Gotta set Olasky straight: I don't have to choose if my neighbor's health plan covers abortion. My neighbor gets to choose. A boyfriend doesn't have to choose childbirth for his girlfriend. It's her body, not his. She chooses. The moment he deposited his sperm into her body he gave her that right. The professor, be he liberal or conservative, has no right to use the State to make these personal choices for us. But a statist like 'compassionate' conservative Olasky demands a "moral" government that imposes itself into our most private affairs. He quotes Proverbs, "Trust in the Lord with all your heart, and do not lean on your own understanding."

Translation: "Trust in the State with all your heart, and do not lean on your own understanding." That's ultimately where "I know" leads.

Olasky ends by returning to Dostoevsky. But everyone who has studied history should know Dostoevsky was 180 degrees wrong. A supposed knowledge of God does not limit moral behavior. In fact, with God, everything is permitted. No crime has proven to be beyond biblical justification. Not even laws of nature are safe. A capricious God might stand the sun still or raise the dead for his own amusement.

Deep in our hearts we know, whether we admit it or not, that morality does not come from holy books. It's usually an instantaneous and overwhelming reaction. Olasky may not like it but there is no way around it. "We don't know" is a perfectly valid answer to a question which waits for no answer.

Antelope don't know why they travel in herds. Geese don't know why they mate for life. Why should we be expected to know why human cultures universally agree murder is wrong? Why is morality such a sacred question?

I don't need to know why my hand hurts when I stick it into a flame. The Bible doesn't answer the question. My body provides all the information I need and it reaches a decision fairly quickly. I yank my hand out of the flame to stop the pain. My body reaches a good decision without introspection and without God's help.

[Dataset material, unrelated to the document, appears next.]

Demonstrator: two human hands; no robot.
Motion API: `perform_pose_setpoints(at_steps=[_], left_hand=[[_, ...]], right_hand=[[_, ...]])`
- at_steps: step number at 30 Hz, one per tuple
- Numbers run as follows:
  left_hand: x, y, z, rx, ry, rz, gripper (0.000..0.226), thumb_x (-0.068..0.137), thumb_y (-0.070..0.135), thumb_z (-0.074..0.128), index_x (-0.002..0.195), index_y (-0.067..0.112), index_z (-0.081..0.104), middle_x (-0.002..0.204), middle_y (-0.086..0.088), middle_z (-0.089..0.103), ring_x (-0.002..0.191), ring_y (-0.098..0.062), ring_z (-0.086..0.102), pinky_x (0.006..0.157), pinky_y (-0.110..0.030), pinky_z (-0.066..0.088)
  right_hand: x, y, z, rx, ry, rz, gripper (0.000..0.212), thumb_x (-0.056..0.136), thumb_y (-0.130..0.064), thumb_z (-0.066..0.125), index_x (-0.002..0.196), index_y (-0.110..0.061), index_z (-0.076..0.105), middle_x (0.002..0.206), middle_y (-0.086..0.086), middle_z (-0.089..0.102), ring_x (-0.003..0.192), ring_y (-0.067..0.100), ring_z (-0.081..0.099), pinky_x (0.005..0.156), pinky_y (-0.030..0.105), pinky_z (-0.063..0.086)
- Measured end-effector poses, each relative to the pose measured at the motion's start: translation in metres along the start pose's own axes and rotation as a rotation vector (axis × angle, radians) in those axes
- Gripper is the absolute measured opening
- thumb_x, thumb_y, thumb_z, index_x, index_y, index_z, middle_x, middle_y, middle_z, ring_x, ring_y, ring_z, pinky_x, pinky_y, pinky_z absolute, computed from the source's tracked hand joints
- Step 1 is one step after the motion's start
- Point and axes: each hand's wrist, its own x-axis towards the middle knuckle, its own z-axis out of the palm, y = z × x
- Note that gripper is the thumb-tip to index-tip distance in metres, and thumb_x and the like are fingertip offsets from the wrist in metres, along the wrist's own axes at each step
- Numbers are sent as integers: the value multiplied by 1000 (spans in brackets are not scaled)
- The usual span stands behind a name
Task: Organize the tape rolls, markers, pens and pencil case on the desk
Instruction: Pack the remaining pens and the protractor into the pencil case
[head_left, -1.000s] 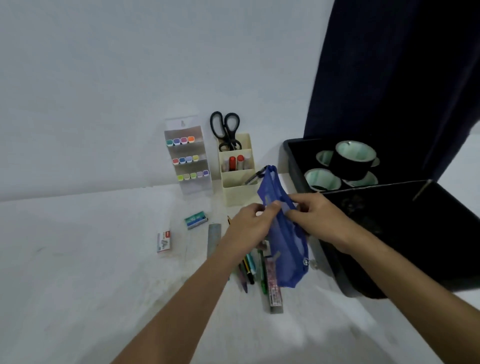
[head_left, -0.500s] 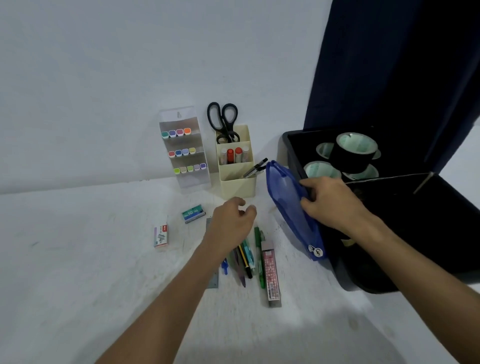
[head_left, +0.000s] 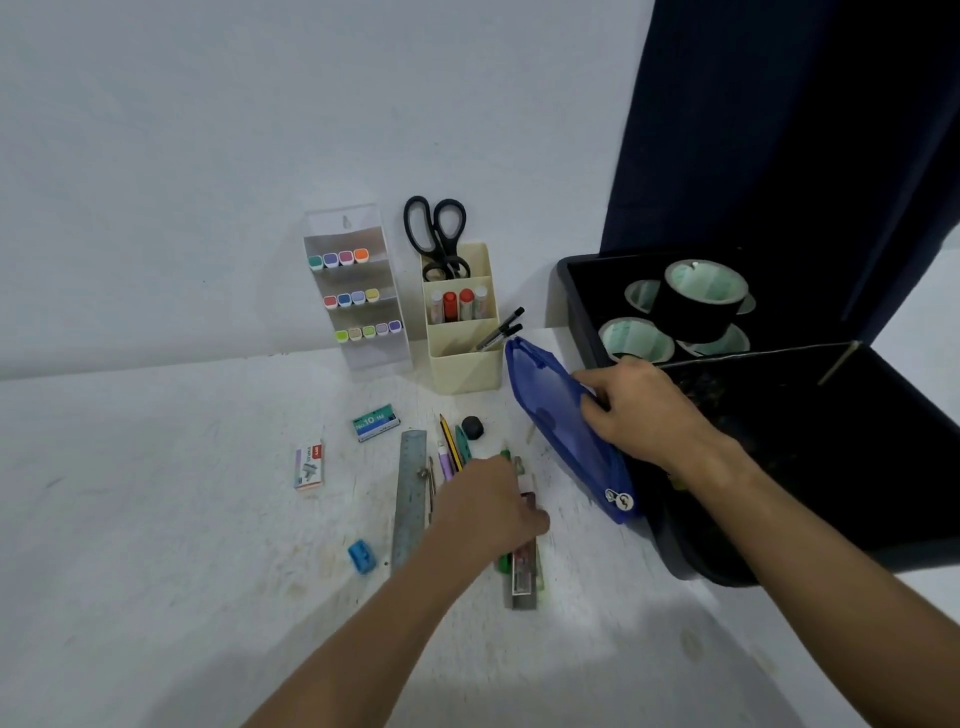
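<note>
Head view shows the right hand (head_left: 641, 415) gripping the blue pencil case (head_left: 563, 431) tilted against the black bin (head_left: 582, 306) while the left hand (head_left: 491, 512), fingers curled, covers the pens (head_left: 452, 454) on the desk (head_left: 156, 519), so a hasty one-handed grab could scatter them.

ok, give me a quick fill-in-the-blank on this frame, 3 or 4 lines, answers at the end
1. The right hand grips the ____ pencil case.
2. The scissors stand in the ____ compartment of the cream organizer.
3. The tape rolls sit inside the ____ bin.
4. The left hand reaches down onto the loose pens, just right of the metal ____.

Missing words: blue; rear; black; ruler
</note>
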Motion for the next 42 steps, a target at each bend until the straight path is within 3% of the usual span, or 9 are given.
perform_pose_setpoints(at_steps=[5, 10, 13, 18, 22, 28, 32, 36, 42], left_hand=[[3, -7, -24, -214, -33, -40, 32, 90, 25, 55, 63, 8, 53, 55, -10, 63, 38, -15, 58, 42, -21, 48], [13, -6, -61, -588, 117, -35, 24, 94, 25, 56, 82, 6, 66, 63, -10, 68, 46, -15, 64, 51, -28, 56], [26, 7, -71, -756, 147, 1, 21, 95, 20, 56, 91, 2, 67, 67, -11, 66, 47, -16, 63, 46, -26, 53], [53, 30, -56, -548, 122, 36, 22, 92, 20, 54, 86, 2, 66, 68, -15, 71, 54, -26, 69, 34, -18, 42], [70, 42, -44, -390, 182, 39, 24, 88, 13, 50, 71, 1, 63, 50, -6, 61, 38, -11, 54, 33, -17, 36], [75, 46, -31, -317, 88, 20, 34, 92, 19, 47, 59, 13, 51, 45, -1, 54, 39, -12, 52, 33, -18, 38], [70, 38, -29, -215, 131, 90, 36, 93, 17, 49, 57, 13, 49, 59, -3, 55, 60, -21, 52, 54, -25, 35], [61, 20, -40, -232, 248, 161, 21, 87, 7, 50, 79, 3, 70, 86, -14, 69, 74, -23, 58, 62, -24, 36], [58, -23, -59, -185, 345, -39, 17, 83, 15, 61, 91, 2, 68, 90, -11, 68, 85, -25, 63, 71, -30, 49]], right_hand=[[-3, -6, 3, -169, -19, -15, 23, 90, -24, 49, 92, -12, 68, 72, 8, 44, 94, 28, 51, 66, 27, 30], [1, -2, 6, -87, 9, 22, 29, 93, -33, 47, 106, -15, 65, 83, 12, 64, 93, 28, 53, 72, 34, 45], [3, -2, 7, -44, 21, 16, 30, 96, -33, 44, 101, -13, 66, 79, 11, 63, 90, 29, 53, 71, 36, 46], [3, 1, 11, -65, 31, 31, 30, 94, -32, 41, 92, -14, 65, 75, 11, 55, 84, 29, 53, 65, 30, 37], [2, 0, 12, -81, 50, 15, 27, 94, -29, 43, 88, -13, 63, 71, 8, 48, 80, 27, 50, 63, 29, 34], [3, 2, 13, -107, 70, 1, 27, 94, -29, 43, 88, -14, 64, 71, 10, 54, 80, 26, 51, 63, 30, 35], [3, 1, 13, -107, 92, 1, 27, 94, -27, 43, 91, -12, 65, 75, 12, 59, 82, 27, 52, 63, 30, 36], [3, 1, 13, -95, 105, 8, 27, 95, -27, 43, 94, -12, 65, 76, 12, 56, 85, 29, 54, 64, 29, 35], [2, -1, 13, -51, 130, 29, 30, 93, -28, 46, 117, -17, 61, 87, 15, 63, 90, 32, 56, 71, 36, 47]])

Let's say I need some sleep but my neighbor insists playing loud rap music at 2am is good for his soul. Do I consult my Bible to see if I'm being wronged? Do I look for a godly definition of "too loud?" Do I search for the proper chapter and verse which will fill my neighbor with the fear of God? No. But that's Olasky's pretension. The other, equally silly pretension is that I should consider my sleep deprivation in relativistic terms. My neighbor doesn't have the same point of view on the need for my sleep. He suggests my sleep requirements are a cultural construct. I proceed to reconstruct his nose.

I say both the certainty of an Olasky and the moral relativism he fears are wrong.

Olasky asserts God is the alternative to "I don't know." But he merely masks his own ignorance. God is an evasion. It's no answer. It finalizes nothing. God is a one-word rephrasing of WSA's answer. When Moses asked God his name, he answered, "I am that I am." More simply, "I just am." God just is, like morality just is. To base morality on God is to base it on "just is." So Olasky's answer is no more of an answer than the atheistic Dartmouth professor. God ultimately means accept this because, "I don't know."